How does our research relate to Carl Jung?
We are tracking the human expressive profile, and connecting visual signals together based on frequency of use. As we do so, we observe that certain visual signals organically self-organize into clusters, having a high factor analysis amongst each other. In addition to this, these visual clusters have predictive power in determining aspects of behavior and personality. We have given these clusters the following formal names:
RR - Reactive Rigidity
RF - Reactive Fluidity
PR - Proactive Rigidity
PF - Proactive Fluidity
Ca - Candid
Ms - Measured
Gr - Grounded
Su - Suspended
However, the behavioral correlations we observe from these visual clusters also strongly correspond to certain renditions of Jungian typology, such as those described by Naomi Quenk. Therefore we ask the natural question:
Could this be physical evidence of Jungian types?
We believe that the phenomenon we are tracking does overlap strongly onto certain renditions of Jungian typology, allowing for the possibility of independently verifying that Carl Jung's concept of types has a physical and measurable reality. If we extend this correlation to Jung, the connections are as follows:
RR - Ji / Introverted Judgment
RF - Pi / Introverted Perception
PR - Je / Extroverted Judgment
PF - Pe / Extroverted Perception
Ca - Fi/Te
Ms - Ti/Fe
Gr - Ni/Se
Su - Si/Ne
When we place this into a type matrix, we get correlations as follows:
But our research stands on its own.
However, our research does not require a Jungian framework in order for the correlations we are discovering to exist, to be tested and either verified or falsified.
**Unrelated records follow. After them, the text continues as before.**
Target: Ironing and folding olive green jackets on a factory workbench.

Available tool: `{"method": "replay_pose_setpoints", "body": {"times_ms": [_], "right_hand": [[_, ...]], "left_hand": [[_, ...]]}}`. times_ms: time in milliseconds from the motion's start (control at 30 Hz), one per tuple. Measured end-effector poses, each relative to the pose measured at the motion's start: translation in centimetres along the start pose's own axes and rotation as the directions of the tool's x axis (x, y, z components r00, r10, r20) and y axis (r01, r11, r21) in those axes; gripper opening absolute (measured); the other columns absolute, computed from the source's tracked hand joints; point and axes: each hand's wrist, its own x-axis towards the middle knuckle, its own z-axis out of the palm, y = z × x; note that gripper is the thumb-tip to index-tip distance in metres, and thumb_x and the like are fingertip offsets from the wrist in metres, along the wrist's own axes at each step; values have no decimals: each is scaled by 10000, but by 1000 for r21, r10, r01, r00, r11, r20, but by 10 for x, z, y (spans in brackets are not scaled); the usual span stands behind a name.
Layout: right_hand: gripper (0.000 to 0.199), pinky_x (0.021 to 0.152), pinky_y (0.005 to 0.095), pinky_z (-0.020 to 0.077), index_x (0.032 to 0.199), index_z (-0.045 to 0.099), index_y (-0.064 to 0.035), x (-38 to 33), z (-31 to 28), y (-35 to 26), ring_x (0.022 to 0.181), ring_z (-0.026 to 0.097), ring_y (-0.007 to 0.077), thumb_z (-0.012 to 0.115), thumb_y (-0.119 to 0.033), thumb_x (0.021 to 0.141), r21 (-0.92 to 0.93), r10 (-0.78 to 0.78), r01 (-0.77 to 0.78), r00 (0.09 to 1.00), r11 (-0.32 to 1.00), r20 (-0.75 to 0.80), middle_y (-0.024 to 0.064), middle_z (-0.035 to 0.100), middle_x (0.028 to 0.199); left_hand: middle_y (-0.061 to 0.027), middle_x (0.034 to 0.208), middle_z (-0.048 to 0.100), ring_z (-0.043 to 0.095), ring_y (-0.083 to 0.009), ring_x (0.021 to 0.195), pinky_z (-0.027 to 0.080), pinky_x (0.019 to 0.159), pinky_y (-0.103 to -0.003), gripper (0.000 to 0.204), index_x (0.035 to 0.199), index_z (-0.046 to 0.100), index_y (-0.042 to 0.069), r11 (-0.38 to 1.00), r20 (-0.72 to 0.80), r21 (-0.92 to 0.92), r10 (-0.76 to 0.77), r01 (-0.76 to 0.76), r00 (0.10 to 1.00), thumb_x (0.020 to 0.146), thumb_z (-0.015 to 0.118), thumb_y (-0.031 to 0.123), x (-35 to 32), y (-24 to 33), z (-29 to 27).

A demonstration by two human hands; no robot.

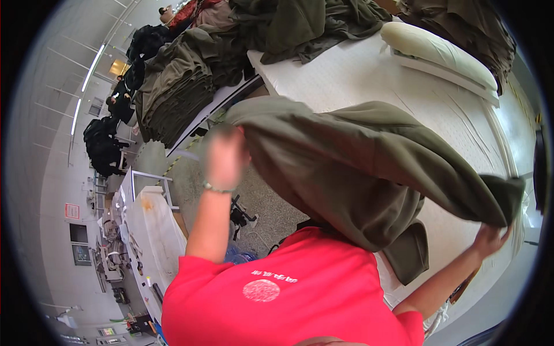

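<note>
An olive-green garment point(340, 167), apparently with a long sleeve, is stretched in the air between my two hands, in front of my red shirt. My left hand point(224, 160) is raised and grips its upper left edge; the fingers are smeared by blur. At the far right, lower down, my right hand point(490, 239) is closed on the dark end of the sleeve-like part. A lower flap of the cloth hangs over the edge of the white padded table point(340, 81). Folds hide the garment's front.
A cream padded pressing board point(441, 52) stands on the table's far right. Tall stacks of olive cloth point(176, 92) lie to the far left, with more heaped behind. Several people in dark clothes point(104, 144) are farther left. A white side table point(153, 230) stands at my left.
</note>
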Motion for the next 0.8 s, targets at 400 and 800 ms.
{"method": "replay_pose_setpoints", "body": {"times_ms": [400,800], "right_hand": [[485,1159,444,361,1412,511,29,-117,66,56,1361,486,311,550,-256,1022,149,180,-153,964,977,-195,174,532,1459],[449,1014,427,500,1363,547,15,-243,84,41,1168,628,286,546,-281,1026,-354,-181,-61,770,933,-612,159,631,1303]], "left_hand": [[-146,1252,643,634,-304,1116,539,948,-475,437,1240,613,-17,825,-523,-172,386,-538,760,1020,587,360,294,137,-16],[-281,1142,692,660,-412,1080,498,950,-462,546,1174,650,-89,434,310,672,571,-600,760,847,755,334,504,10,256]]}}
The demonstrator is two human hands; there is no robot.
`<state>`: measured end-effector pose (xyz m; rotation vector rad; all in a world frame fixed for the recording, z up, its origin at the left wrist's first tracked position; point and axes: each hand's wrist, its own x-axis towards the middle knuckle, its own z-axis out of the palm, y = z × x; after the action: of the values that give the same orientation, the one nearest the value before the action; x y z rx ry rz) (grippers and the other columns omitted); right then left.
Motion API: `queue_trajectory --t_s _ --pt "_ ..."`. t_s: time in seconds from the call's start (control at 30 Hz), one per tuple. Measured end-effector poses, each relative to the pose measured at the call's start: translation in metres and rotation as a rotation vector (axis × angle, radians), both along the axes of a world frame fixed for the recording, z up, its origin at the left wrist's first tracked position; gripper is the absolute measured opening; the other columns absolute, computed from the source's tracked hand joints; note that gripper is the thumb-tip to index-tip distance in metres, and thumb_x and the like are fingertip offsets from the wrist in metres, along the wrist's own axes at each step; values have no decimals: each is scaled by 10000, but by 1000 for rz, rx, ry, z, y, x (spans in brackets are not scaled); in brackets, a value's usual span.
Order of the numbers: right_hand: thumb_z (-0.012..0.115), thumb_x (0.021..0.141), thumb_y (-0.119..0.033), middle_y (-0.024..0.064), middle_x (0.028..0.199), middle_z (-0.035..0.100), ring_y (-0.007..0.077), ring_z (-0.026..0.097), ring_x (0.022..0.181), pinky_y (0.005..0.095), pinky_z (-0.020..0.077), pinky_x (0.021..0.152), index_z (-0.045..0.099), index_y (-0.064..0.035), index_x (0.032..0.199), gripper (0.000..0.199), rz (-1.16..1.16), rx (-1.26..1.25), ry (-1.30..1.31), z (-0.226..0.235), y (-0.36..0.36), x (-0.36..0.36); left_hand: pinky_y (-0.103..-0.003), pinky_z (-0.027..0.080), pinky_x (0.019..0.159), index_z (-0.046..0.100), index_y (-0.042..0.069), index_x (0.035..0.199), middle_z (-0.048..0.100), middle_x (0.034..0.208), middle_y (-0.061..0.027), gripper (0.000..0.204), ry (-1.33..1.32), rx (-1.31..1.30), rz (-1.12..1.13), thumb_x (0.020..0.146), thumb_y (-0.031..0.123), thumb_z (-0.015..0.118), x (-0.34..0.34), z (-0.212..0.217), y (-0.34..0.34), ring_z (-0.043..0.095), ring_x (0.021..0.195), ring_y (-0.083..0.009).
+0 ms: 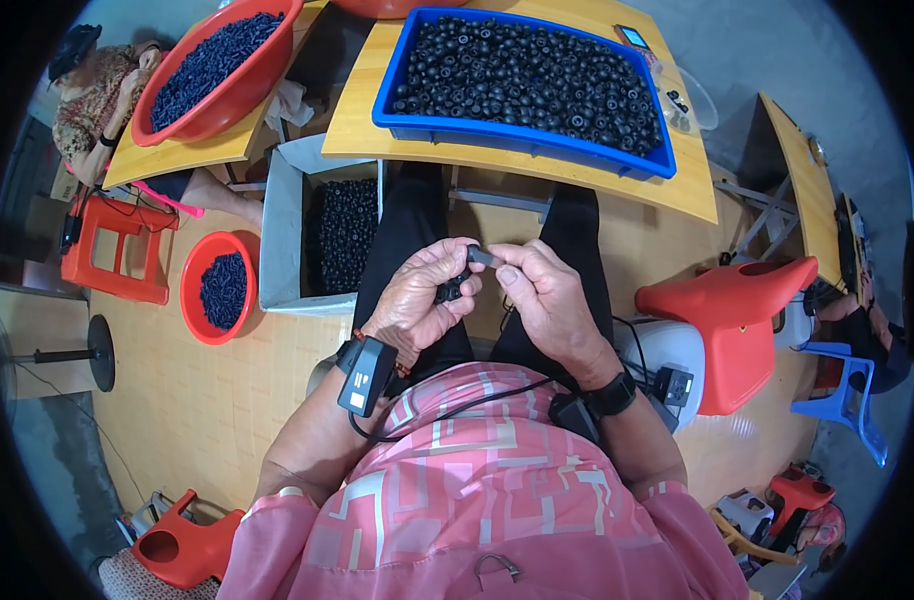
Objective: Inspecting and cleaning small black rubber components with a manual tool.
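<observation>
Left hand: fingers curled on black rings | Right hand: fingers pinch dark peg, long axis 9–3, tip toward rings at its 8 o'clock | Both over lap; tray on desk at 12.

Red basin of dark pieces on left tabletop's near edge, smaller red bowl on floor, grey box beside it, red stool at right
</observation>
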<state>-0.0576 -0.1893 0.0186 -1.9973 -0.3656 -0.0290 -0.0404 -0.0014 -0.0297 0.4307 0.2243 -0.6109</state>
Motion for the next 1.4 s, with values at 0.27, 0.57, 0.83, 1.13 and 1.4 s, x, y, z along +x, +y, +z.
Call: queue_trajectory --t_s 0.27,0.57,0.83,1.13,1.4 --pt "633 913 -114 146 889 616 330 637 785 391 505 683 643 -5 1080 199 28 -108 -111 4 2 -1 -224 385 508 610 22 1088 627 914 -78 156 -24 -4 12 941 78 609 -1 0 -1 565 691 -154" --pt "633 916 -116 151 891 620 330 648 774 387 512 662 644 1 1080 201 29 -116 -124 1 3 1 -215 376 489 618 23 1069 644 923 -90 144 -50 -10 -6 942 91 616 -1 0 -2 559 684 -147" --pt "624 925 -132 157 883 624 330 653 774 382 519 657 646 11 1077 209 32 -135 -142 -2 2 1 -213 365 488 620 24 1066 642 919 -91 142 -58 19 -3 942 93 616 -1 0 -2 550 672 -145" --pt "590 964 -127 67 880 659 141 604 775 285 483 708 662 16 1061 187 -124 125 22 -32 -20 16 -221 400 506 623 32 1051 620 881 -92 134 -140 36 -11 945 114 627 2 10 0 546 665 -134" --pt "740 858 -81 35 917 705 73 625 775 234 509 733 641 5 1053 234 -58 291 188 4 4 0 -219 487 539 618 50 1036 633 886 -78 106 -90 103 -17 955 119 618 -1 8 -3 586 676 -130"
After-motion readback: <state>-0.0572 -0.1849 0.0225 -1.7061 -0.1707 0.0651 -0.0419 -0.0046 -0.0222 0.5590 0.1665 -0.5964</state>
Unfortunately Jung's personal research, in his clinical practice, was not documented according to modern scientific practices and therefore does not amount to proof of the types. Jung never provided scientific support for his type distinctions. It is therefore not our intention to anchor our research project on Jung's unverified conjectures, but instead to formulate our own observations and definitions from the ground up based on an objective avenue of study.
However, if it turns out that, as we venture into this research project, the connection to Jung's personal research remains strong, then we are more than happy to pay our respects to this great pioneer of psychology, and pay tribute to what he has given humanity.
Applying this knowledge in practice.
It is also valuable to correlate these visual categories to Jungian types so as to allow existing practitioners, trained in Analytical Psychology, to have an additional avenue to check for the types of their patients, in order to offer a better service to them. We believe the conclusions so far found in our research can be put into practice to augment our understanding of one another.